Theres no reason they couldn't use them to train, as long as they can account for the lower precision operations. I think it would be much cheaper to train on them, at that scale anyway.
Afaik the Google TPU does inference only, at 8 bits. I don't think it's possible to train a neural network at 8 bit precision at this point in time. FP16 works for training though, and is twice as fast as FP32 on certain nvidia chips
Backpropagation can work with any precision, as long as you use stochastic rounding (so that the rounding errors are not correlated.) Without stochastic rounding even 16 bits will have rounding error bias.

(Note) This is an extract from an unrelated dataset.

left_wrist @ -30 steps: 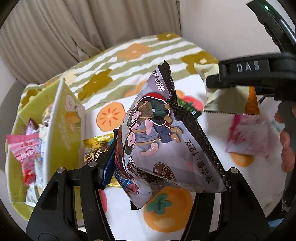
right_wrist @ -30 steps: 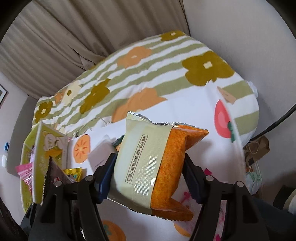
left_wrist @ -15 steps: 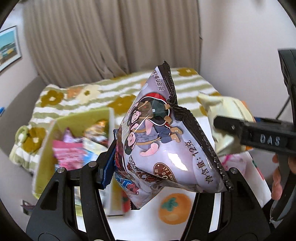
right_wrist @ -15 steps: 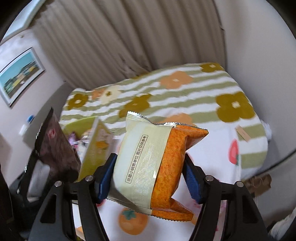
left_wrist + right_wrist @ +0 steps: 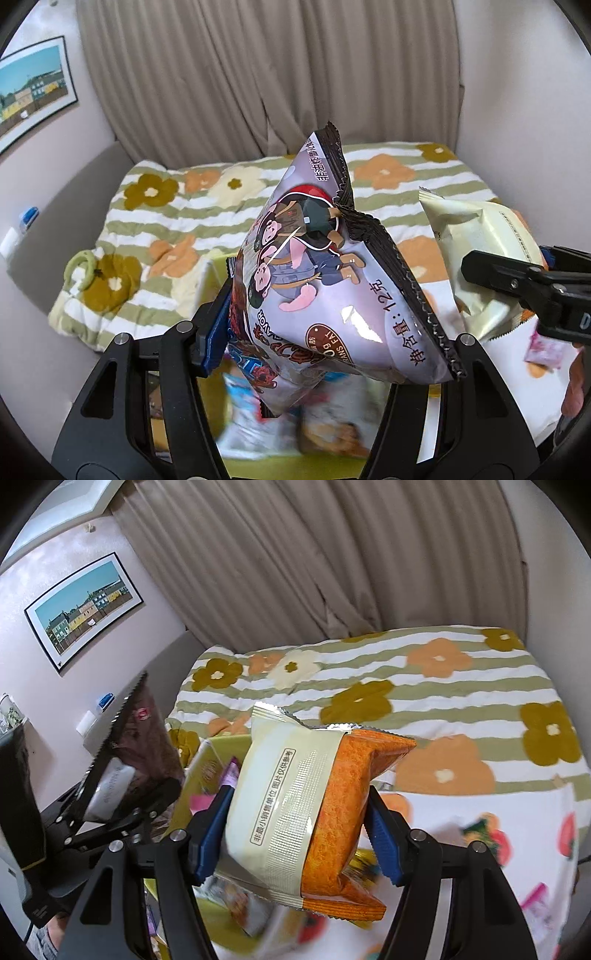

I haven't seen 8bit training implemented in any (public) frameworks yet - that's not to say it's not possible. If it works then that's great, especially for specialised hardware.
That doesn't imply they can run WaveNet yet - for inference this net is sort of worst-case serial. Their TPU ASIC is almost certainly highly parallel, like a GPU - actually has to be that way for energy efficiency (which is it's claimed benefit).
Wavenet actually looks like it could possibly have been designed to run on CPUs in production, at least after they can further optimize it some. Sampling is super slow right now because it requires an enormous number of tiny dependent TF ops and thus kernels that have huge overhead for tiny amounts of work. A custom implementation could probably circumvent that by evaluating all the layers sequentially in local cache on a fast CPU.
Or they just designed it without much concern for production plausibility yet.